Consider one kind of cone cell, say L, to recreate $L_0$, we have:

\[\begin{align*} L_0 &= \int_{-\infty}^\infty J_\text{display}(\lambda) s_L(\lambda) d\lambda \\ L_0 &= \int_{-\infty}^\infty \left( r J_R(\lambda) + g J_G(\lambda) + b J_B(\lambda) \right) s_L(\lambda) d\lambda \\ L_0 &= r \int_{-\infty}^\infty J_R(\lambda) s_L(\lambda) d\lambda + g \int_{-\infty}^\infty J_G(\lambda) s_L(\lambda) d\lambda + b \int_{-\infty}^\infty J_B(\lambda) s_L(\lambda) d\lambda \end{align*}\]

Notice how $L_0$ is a linear combination of $\int_{-\infty}^\infty J_R(\lambda) s_L(\lambda) d\lambda$, $\int_{-\infty}^\infty J_G(\lambda) s_L(\lambda) d\lambda$ and $\int_{-\infty}^\infty J_B(\lambda) s_L(\lambda) d\lambda$ with coefficients $r$, $g$ and $b$. These integrals are named as sensitivities of the display primaries to the L cone cell, denoted as $S_{L,R}$, $S_{L,G}$ and $S_{L,B}$ respectively so that $L = r S_{L,R} + g S_{L,G} + b S_{L,B}$. Thus, we can represent the color perception for L, M and S cone cells caused by RGB light intensities in matrix form regarding the sensitivities $\mathbf{S}$:

\[\begin{bmatrix} L \\ M \\ S \end{bmatrix} = \begin{bmatrix} S_{L,R} & S_{L,G} & S_{L,B} \\ S_{M,R} & S_{M,G} & S_{M,B} \\ S_{S,R} & S_{S,G} & S_{S,B} \end{bmatrix} \begin{bmatrix} r \\ g \\ b \end{bmatrix}\]

so that to recreate color perceptions, we only need to calculate:

\[\begin{bmatrix} r \\ g \\ b \end{bmatrix} = \mathbf{S}^{-1} \begin{bmatrix} L \\ M \\ S \end{bmatrix}\]

which is trivial now.
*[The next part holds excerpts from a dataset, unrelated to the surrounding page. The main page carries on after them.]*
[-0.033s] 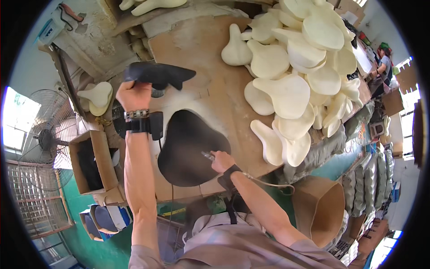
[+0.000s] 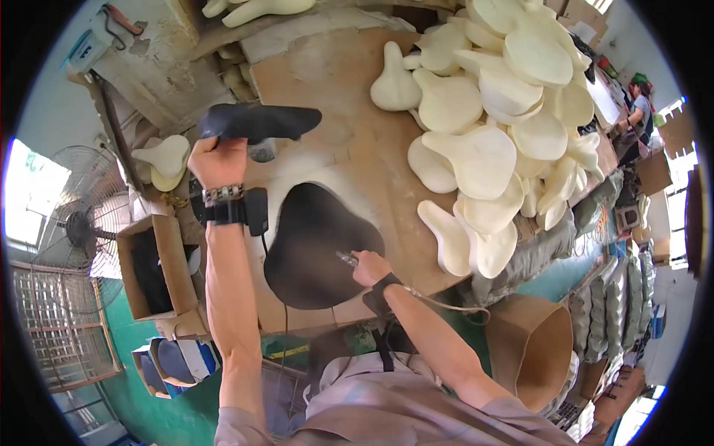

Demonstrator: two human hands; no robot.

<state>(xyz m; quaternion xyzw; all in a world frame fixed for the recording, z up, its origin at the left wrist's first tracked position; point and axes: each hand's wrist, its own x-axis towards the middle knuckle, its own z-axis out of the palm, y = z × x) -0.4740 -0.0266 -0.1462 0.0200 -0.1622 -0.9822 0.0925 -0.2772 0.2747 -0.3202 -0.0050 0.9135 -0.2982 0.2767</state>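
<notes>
Nothing has shifted since the earlier frame: both hands and both dark pieces hold the same positions, so the work is at a steady hold, not mid-transfer.

Far left of my left arm, an open cardboard box (image 2: 152, 271) sits beside a standing fan (image 2: 78, 227). My left hand (image 2: 217, 160) is closed around the near end of a black saddle shell (image 2: 260, 121), holding it raised ahead of me, clear of the workbench (image 2: 335, 82). Between my hands, a black saddle cover (image 2: 316, 245) lies flat on the bench, just ahead of my body. My right hand (image 2: 368, 266) is closed on a small metal tool (image 2: 346, 259), its tip touching the cover's right edge. Right of that hand and beyond it, a heap of cream foam saddle pads (image 2: 491, 111) spreads across the bench. Below them stands a brown paper sack (image 2: 532, 349).
</notes>
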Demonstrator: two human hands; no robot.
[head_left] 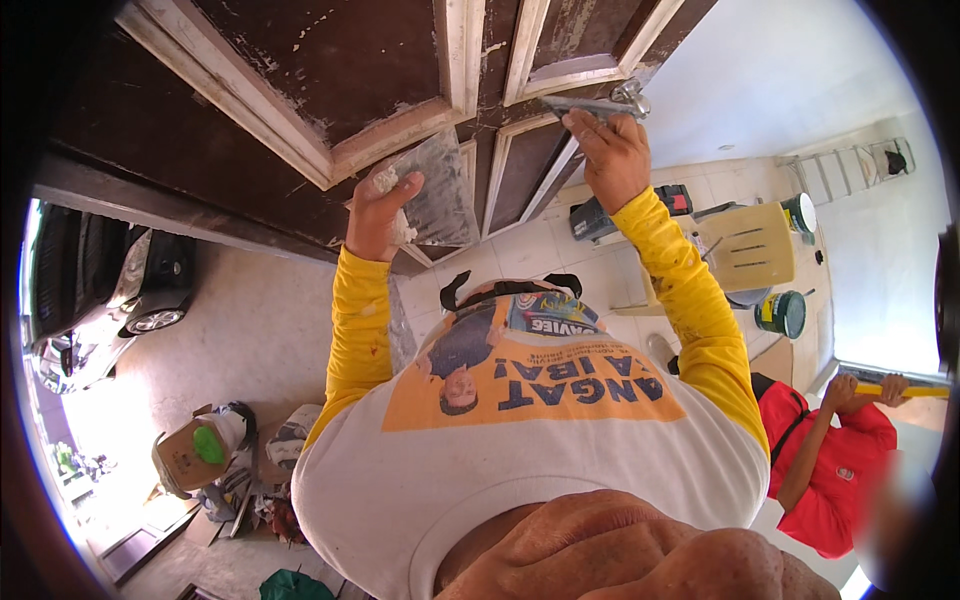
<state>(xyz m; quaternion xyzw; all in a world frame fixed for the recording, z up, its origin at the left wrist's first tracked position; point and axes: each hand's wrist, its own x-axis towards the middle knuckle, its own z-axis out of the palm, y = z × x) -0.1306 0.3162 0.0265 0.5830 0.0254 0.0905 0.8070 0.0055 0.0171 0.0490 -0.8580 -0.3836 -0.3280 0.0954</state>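
Observation:
A dark brown panelled door (370, 60) with whitish mouldings stands in front of me, its paint worn and chipped. My left hand (375, 220) grips a flat grey plate (445, 190) smeared with white, close to the door's lower moulding. Lumps of white putty (403, 230) cling by its fingers. Higher and to the right, my right hand (615, 160) is closed around a putty knife (590, 105), whose blade lies flat near the door's surface. Just beyond that blade is a metal door knob (632, 97). The knife's handle is mostly hidden by my fingers.
At right are a yellow plastic chair (750, 245), dark green buckets (782, 314), a toolbox (595, 220) and a ladder (850, 172). A co-worker in red (835, 470) holds a yellow-edged bar. Left, a car (150, 280) is parked beyond a cardboard box (190, 450).

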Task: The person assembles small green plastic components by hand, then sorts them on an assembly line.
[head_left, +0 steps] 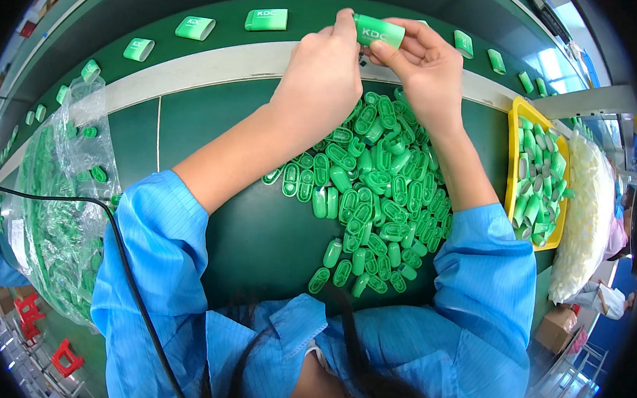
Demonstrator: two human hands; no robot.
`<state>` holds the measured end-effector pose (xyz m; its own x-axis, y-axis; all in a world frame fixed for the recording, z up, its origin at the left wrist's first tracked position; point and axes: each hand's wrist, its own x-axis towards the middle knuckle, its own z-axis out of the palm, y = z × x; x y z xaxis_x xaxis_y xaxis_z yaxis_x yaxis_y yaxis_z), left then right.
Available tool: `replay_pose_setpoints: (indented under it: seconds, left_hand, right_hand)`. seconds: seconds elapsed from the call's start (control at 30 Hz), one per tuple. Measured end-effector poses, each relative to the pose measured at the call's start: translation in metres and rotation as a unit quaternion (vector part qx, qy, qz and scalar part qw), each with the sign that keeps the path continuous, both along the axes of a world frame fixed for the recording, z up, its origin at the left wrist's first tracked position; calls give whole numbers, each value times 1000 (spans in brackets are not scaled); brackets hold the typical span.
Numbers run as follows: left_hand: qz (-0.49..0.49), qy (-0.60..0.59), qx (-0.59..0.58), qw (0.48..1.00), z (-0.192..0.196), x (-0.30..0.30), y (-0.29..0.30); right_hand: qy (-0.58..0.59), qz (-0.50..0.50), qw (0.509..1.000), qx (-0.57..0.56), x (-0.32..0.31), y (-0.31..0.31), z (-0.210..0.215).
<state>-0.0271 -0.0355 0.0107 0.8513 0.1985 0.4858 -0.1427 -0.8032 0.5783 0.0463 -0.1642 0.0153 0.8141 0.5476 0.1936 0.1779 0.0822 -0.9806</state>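
Observation:
A short green plastic casing (381, 35) with white print is held level over the pale rail at the far side of the table. My right hand (432, 71) pinches its right end between thumb and fingers. Closed around the left end is my left hand (325, 72); its fingers are mostly hidden behind its back, so a small part inside them cannot be made out. Below both hands spreads a heap of green oval end caps (378, 181), some hollow side up, some lying on their sides.
Beyond the rail (195, 66), printed green casings (195, 28) lie spaced along a green belt. A yellow tray (515, 149) of casings stands right, beside a bulging clear bag (581, 215) of pale pieces. At left lies a clear plastic bag (63, 205) with green parts; a black cable (122, 249) crosses my left sleeve.

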Motion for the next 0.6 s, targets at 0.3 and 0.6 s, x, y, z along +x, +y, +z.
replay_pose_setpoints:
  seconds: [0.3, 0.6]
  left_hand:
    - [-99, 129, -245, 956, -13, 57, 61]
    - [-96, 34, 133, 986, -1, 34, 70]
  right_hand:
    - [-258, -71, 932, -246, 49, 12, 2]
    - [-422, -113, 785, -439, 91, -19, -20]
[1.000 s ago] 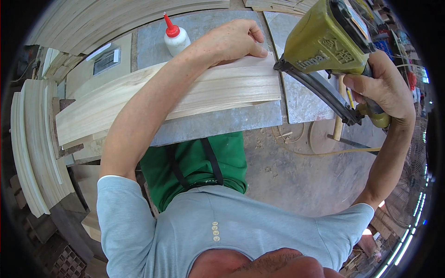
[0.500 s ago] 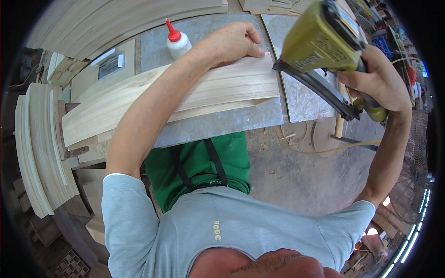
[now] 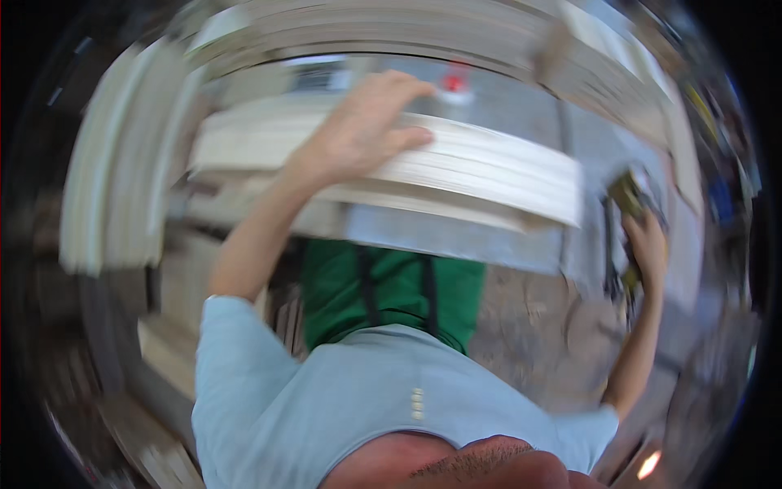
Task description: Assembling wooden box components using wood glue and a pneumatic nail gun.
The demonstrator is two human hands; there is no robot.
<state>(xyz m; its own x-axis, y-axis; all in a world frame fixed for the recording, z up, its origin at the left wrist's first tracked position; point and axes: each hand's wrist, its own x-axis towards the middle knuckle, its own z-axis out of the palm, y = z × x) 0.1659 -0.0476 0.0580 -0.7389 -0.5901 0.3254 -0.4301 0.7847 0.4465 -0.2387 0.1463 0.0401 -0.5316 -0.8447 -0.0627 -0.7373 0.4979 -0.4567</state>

And sometimes, the values of $r$, $g$ and $b$ may exceed the display’s capability (for example, negative values or values larger than the maximum intensity), in which case we need to go creative with color management techniques such as tone mapping and gamut mapping to find the best visually-pleasing color that the display can produce.